Antoni Miró -de todos es sabido- ha cubierto un amplio espectro de temáticas y modos a lo largo de las últimas décadas. Nos atrajo en su día su compromiso social, su clara mirada ética. Ahora, afortunadamente lejos tiempos de trágico desasosiego, conserva sin embargo intacto su compromiso, volcado, entre otras obras de temas diversos, en esta especie de serie de viajes sin viajeros aparentes, tan sólo apuntados a través del objeto que les hace avanzar.
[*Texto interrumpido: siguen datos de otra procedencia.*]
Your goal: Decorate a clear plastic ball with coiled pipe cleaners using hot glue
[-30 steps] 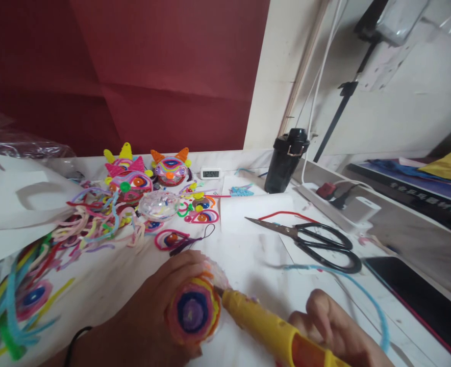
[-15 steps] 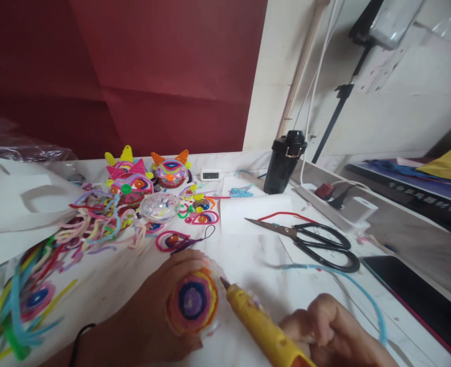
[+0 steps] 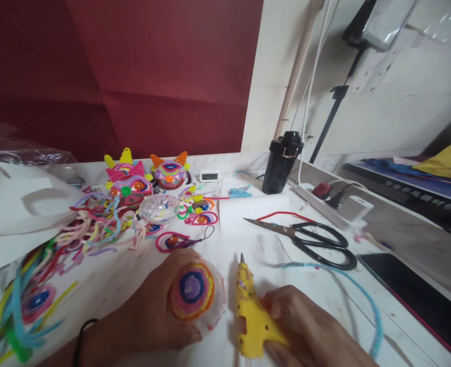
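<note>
My left hand (image 3: 160, 300) is wrapped round a clear plastic ball (image 3: 218, 300) with rings of coloured pipe cleaner on it, purple in the middle, then blue, pink, yellow and orange. In my right hand (image 3: 305, 321) is a yellow glue gun (image 3: 254, 316), held by its handle. Its metal nozzle points away from me, to the right of the ball and apart from it. Beyond my left hand lies a pink pipe-cleaner eye shape (image 3: 168, 241) with a dark loop of cord beside it.
Black-handled scissors (image 3: 305, 237), a blue pipe cleaner (image 3: 363, 293) and a phone (image 3: 417, 306) lie at the right. A black bottle (image 3: 282, 163) stands behind, near a power strip (image 3: 325, 209). Finished animal-like ornaments (image 3: 171, 173) and loose pipe cleaners (image 3: 91, 224) fill the left.
The glue gun has moved off the ball's edge to the right and turned, so its nozzle points straight away from me. My left hand has tilted the ball slightly.
</note>
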The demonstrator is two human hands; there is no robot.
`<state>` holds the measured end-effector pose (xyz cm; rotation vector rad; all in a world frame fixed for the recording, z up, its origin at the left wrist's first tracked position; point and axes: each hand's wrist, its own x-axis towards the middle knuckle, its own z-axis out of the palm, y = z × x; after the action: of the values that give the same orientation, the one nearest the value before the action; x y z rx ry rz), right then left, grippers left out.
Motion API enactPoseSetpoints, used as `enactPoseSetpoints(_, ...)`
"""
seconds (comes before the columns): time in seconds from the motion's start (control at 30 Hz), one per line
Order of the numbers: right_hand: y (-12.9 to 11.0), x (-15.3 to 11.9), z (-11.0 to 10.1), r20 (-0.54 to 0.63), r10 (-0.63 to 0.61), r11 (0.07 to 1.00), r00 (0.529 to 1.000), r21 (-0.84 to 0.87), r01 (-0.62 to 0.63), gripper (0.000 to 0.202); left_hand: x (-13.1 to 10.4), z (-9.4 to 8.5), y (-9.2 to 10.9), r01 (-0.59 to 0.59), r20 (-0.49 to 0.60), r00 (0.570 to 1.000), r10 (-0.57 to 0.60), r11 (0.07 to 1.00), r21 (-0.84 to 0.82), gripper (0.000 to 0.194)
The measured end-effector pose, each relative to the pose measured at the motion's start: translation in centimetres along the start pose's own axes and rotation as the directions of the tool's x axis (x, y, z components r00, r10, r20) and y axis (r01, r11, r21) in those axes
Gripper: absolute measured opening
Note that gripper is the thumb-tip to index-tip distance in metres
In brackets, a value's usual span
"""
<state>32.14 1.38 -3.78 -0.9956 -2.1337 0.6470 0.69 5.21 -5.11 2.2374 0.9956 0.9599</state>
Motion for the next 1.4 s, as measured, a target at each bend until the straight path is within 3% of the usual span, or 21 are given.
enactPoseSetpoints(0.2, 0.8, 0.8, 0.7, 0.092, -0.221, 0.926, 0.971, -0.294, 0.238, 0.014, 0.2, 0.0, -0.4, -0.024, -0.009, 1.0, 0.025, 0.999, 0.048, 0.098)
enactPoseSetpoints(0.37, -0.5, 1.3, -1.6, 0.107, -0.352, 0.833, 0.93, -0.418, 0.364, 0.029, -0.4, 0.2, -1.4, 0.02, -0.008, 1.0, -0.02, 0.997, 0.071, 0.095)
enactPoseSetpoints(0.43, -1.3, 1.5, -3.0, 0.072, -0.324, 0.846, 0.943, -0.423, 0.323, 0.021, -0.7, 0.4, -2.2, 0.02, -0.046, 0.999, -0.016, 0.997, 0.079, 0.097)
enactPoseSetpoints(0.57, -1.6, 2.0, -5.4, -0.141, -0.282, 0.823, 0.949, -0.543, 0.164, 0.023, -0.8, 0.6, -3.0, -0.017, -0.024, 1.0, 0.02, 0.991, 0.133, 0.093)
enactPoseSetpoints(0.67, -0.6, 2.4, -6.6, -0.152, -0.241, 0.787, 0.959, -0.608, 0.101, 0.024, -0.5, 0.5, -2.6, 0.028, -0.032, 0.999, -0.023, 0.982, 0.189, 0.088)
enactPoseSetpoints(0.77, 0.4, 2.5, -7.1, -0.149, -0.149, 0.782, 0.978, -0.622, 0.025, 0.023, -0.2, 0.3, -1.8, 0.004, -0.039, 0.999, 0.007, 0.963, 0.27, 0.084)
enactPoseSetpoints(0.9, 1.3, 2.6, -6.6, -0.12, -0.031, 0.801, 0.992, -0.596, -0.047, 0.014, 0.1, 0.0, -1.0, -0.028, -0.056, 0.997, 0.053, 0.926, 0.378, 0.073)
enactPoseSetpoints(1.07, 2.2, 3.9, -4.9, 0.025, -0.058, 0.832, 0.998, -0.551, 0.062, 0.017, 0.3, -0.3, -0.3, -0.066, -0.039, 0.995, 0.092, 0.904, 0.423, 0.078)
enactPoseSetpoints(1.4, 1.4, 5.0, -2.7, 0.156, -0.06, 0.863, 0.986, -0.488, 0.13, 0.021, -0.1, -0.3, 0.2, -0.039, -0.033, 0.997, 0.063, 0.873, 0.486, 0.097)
Personalmente es en esas bicicletas, en esos bultos andarines, en alguno de esos barcos que nos regala y que nos espera en cualquier parte, donde yo encuentro hoy al Miró que más me dice. Quizá el afán de huida nos acompañe a todos, quizá quisiéramos tener, en ella, fieles compañeros de ruedas, remos, cueros o vapores, y quizá queramos, también, saber detenernos en el lugar donde el paisaje perviva, sin la mano perversa que quiera teñirlo de gris industrial.